▶ DATASET EXTRACT
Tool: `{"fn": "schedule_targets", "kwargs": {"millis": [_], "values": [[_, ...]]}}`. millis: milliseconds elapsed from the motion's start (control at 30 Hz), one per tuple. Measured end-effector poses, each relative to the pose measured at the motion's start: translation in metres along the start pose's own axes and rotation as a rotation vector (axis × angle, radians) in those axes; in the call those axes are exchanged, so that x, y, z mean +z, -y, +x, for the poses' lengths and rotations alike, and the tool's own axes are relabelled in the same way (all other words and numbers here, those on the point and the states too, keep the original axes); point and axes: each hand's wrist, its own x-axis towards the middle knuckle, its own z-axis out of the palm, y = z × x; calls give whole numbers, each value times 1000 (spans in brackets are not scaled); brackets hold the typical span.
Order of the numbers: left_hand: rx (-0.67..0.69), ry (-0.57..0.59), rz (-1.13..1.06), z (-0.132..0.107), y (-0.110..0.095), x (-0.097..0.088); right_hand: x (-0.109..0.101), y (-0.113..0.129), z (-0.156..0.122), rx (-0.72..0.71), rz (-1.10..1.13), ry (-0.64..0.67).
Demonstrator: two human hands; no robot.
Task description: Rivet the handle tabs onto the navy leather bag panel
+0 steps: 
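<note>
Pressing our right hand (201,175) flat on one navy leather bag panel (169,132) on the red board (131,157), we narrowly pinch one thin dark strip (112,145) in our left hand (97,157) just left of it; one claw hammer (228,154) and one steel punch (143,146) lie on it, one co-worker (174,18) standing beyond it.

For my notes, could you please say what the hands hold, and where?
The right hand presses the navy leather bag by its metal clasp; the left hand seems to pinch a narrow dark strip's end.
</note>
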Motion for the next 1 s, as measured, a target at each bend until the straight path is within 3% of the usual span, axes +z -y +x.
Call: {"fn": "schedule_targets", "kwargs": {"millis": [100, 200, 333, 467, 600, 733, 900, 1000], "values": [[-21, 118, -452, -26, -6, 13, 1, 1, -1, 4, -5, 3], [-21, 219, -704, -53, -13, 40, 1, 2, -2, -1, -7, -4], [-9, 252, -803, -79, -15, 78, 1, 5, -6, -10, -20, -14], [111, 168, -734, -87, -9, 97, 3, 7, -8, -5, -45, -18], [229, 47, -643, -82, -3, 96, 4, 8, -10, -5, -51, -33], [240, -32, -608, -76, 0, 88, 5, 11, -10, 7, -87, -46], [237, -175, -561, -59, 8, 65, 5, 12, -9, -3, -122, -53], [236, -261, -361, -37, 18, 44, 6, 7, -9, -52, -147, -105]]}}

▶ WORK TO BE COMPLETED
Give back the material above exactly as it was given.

▶ ANSWER TO THE PROBLEM
Tool: `{"fn": "schedule_targets", "kwargs": {"millis": [_], "values": [[_, ...]]}}`. millis: milliseconds elapsed from the motion's start (control at 30 Hz), one per tuple. Measured end-effector poses, each relative to the pose measured at the motion's start: translation in metres along the start pose's own axes and rotation as a rotation vector (axis × angle, radians) in those axes; in the call those axes are exchanged, so that x, y, z mean +z, -y, +x, for the poses' lengths and rotations alike, and the tool's own axes are relabelled in the same way (all other words and numbers here, those on the point and the states too, keep the original axes); point and axes: each hand's wrist, its own x-axis towards the middle knuckle, its own z-axis out of the palm, y = z × x; calls give whole numbers, each value times 1000 (spans in brackets are not scaled); brackets hold the typical span.
Order of the numbers: left_hand: rx (-0.67..0.69), ry (-0.57..0.59), rz (-1.13..1.06), z (-0.132..0.107), y (-0.110..0.095), x (-0.097..0.088); right_hand: x (-0.109..0.101), y (-0.113..0.129), z (-0.156..0.122), rx (-0.72..0.71), rz (-1.10..1.13), ry (-0.64..0.67).
Demonstrator: two human hands; no robot.
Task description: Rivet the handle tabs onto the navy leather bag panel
+0 steps: 
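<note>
Pressing our right hand (201,175) flat on one navy leather bag panel (169,132) on the red board (131,157), we narrowly pinch one thin dark strip (112,145) in our left hand (97,157) just left of it; one claw hammer (228,154) and one steel punch (143,146) lie on it, one co-worker (174,18) standing beyond it.

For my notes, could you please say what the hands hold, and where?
The right hand presses the navy leather bag by its metal clasp; the left hand seems to pinch a narrow dark strip's end.
</note>
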Motion for the next 1 s, as measured, a target at each bend until the straight path is within 3% of the usual span, axes +z -y +x.
Call: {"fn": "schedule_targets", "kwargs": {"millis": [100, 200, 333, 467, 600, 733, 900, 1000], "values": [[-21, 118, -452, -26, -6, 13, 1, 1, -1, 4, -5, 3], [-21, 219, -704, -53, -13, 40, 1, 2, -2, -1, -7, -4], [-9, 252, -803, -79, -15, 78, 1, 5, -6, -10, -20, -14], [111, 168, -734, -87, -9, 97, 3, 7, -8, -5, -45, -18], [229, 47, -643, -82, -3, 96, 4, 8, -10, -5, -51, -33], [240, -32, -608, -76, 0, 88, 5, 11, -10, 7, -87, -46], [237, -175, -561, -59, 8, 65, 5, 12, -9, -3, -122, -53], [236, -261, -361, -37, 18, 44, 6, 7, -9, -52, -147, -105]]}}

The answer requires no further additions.